ACTIVITY »
Take the entries below and print only the lines from the one with "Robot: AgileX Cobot" through the one with "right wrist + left", exactly as they stand, both ends included.

DATA FOR REVIEW »
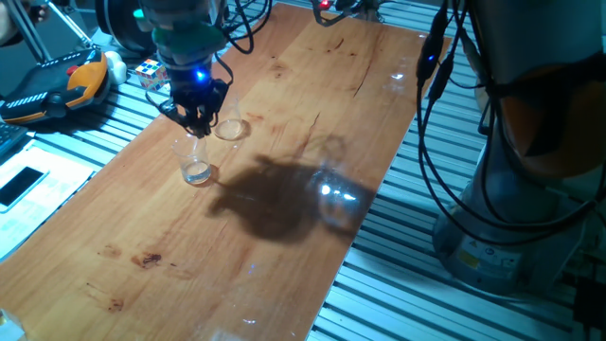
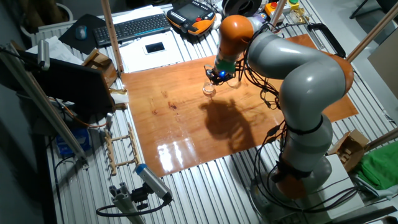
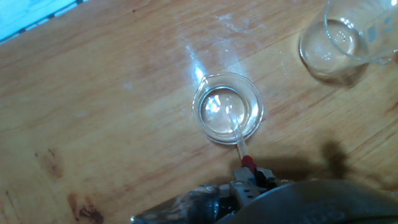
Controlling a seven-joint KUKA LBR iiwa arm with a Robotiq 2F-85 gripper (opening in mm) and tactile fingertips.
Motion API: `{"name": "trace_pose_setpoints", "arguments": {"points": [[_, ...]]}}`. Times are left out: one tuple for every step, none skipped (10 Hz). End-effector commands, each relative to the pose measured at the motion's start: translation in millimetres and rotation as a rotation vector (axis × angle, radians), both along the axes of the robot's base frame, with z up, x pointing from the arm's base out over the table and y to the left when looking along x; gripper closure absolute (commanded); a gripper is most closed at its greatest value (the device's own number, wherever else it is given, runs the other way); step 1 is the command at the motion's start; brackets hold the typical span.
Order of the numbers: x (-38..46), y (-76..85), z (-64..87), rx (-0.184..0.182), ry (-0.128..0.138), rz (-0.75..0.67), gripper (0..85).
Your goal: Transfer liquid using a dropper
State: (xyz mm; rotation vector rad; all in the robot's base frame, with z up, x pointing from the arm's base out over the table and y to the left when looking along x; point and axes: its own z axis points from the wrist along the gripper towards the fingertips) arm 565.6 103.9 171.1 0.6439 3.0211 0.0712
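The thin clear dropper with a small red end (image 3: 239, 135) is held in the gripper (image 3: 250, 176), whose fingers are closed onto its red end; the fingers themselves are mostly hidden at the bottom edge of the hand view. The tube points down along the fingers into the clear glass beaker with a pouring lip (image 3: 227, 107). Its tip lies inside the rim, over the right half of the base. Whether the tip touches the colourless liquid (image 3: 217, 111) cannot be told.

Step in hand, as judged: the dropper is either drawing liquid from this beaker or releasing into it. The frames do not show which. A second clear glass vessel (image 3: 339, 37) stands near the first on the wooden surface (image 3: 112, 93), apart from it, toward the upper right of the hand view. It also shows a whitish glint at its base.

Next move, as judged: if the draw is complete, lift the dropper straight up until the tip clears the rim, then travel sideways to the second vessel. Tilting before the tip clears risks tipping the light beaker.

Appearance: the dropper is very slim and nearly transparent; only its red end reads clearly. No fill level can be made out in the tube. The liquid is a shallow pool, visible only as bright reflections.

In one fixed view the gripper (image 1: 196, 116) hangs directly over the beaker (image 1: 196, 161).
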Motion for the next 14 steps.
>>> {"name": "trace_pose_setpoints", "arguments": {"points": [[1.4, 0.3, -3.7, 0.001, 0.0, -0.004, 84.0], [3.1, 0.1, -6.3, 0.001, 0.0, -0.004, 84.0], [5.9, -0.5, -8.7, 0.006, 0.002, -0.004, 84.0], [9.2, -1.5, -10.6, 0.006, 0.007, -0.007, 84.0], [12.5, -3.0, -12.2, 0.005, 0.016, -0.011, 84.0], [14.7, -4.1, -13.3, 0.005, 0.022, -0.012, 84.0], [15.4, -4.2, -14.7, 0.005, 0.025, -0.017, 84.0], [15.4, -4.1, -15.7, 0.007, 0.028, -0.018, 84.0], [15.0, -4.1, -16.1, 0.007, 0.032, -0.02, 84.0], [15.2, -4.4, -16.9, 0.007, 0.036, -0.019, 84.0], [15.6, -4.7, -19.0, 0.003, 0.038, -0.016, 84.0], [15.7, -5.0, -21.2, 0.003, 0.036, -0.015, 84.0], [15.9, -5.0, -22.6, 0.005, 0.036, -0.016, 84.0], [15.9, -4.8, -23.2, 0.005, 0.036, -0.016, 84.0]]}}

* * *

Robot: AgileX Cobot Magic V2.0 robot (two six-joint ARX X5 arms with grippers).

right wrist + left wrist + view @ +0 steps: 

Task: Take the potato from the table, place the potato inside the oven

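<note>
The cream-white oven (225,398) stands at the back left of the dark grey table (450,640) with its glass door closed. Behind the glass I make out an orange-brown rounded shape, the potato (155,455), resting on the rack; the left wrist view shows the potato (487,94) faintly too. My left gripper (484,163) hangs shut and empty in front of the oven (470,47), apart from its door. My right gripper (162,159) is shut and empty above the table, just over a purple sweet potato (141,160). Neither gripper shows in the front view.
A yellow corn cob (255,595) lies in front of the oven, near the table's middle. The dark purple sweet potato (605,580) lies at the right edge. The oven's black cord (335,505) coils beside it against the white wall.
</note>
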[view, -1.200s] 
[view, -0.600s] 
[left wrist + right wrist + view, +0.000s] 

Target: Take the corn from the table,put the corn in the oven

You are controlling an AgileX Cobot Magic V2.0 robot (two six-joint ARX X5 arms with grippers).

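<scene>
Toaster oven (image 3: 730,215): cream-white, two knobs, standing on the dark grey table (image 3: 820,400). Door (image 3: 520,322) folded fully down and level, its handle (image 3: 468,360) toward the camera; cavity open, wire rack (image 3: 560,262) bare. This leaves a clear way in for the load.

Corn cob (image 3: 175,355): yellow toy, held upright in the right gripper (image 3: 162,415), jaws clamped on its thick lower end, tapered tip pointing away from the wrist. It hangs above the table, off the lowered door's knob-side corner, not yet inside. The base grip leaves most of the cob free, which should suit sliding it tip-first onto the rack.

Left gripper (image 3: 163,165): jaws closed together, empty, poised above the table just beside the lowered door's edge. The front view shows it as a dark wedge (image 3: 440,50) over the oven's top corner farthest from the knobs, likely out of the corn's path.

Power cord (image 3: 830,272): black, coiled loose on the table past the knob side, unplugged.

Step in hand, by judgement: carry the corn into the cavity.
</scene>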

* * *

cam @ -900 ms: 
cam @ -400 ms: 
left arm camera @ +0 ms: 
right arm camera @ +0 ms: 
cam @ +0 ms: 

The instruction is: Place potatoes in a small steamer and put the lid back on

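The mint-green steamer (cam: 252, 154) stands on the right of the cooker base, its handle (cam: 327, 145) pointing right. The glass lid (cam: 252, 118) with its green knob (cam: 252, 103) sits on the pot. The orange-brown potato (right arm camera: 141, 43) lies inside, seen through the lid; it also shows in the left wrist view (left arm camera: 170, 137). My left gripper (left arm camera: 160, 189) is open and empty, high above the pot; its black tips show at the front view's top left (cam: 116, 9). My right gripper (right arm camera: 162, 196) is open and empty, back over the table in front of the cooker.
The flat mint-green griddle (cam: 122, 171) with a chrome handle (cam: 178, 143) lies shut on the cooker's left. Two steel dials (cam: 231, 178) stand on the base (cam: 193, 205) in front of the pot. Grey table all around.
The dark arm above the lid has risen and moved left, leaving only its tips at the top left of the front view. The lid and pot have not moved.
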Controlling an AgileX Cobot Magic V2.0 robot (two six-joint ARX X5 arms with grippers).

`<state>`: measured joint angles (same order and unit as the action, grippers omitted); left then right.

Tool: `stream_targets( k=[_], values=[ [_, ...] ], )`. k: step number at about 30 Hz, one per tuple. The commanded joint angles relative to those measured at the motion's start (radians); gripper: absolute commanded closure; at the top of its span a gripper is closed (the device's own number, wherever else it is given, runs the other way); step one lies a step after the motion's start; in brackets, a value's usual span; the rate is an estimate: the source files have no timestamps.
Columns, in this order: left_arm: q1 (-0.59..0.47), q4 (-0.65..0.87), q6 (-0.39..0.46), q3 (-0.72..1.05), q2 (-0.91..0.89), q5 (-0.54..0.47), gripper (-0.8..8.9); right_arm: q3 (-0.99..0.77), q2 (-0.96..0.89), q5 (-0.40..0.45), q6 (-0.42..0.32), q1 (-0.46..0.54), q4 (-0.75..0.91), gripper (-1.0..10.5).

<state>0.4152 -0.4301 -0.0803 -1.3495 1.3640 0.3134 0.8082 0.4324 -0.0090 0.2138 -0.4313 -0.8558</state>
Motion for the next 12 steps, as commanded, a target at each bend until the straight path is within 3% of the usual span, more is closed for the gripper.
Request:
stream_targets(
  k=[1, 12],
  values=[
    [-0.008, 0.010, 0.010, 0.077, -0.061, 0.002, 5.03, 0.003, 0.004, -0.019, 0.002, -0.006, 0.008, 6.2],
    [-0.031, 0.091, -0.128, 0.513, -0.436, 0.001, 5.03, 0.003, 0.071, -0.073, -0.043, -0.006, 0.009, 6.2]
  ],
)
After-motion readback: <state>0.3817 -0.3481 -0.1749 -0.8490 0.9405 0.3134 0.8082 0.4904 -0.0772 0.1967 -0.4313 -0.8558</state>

ANSWER TO THE EXERCISE »
Robot: AgileX Cobot Magic V2.0 robot (two six-joint ARX X5 arms with grippers).

right wrist + left wrist + view @ +0 steps: 

The exercise is done.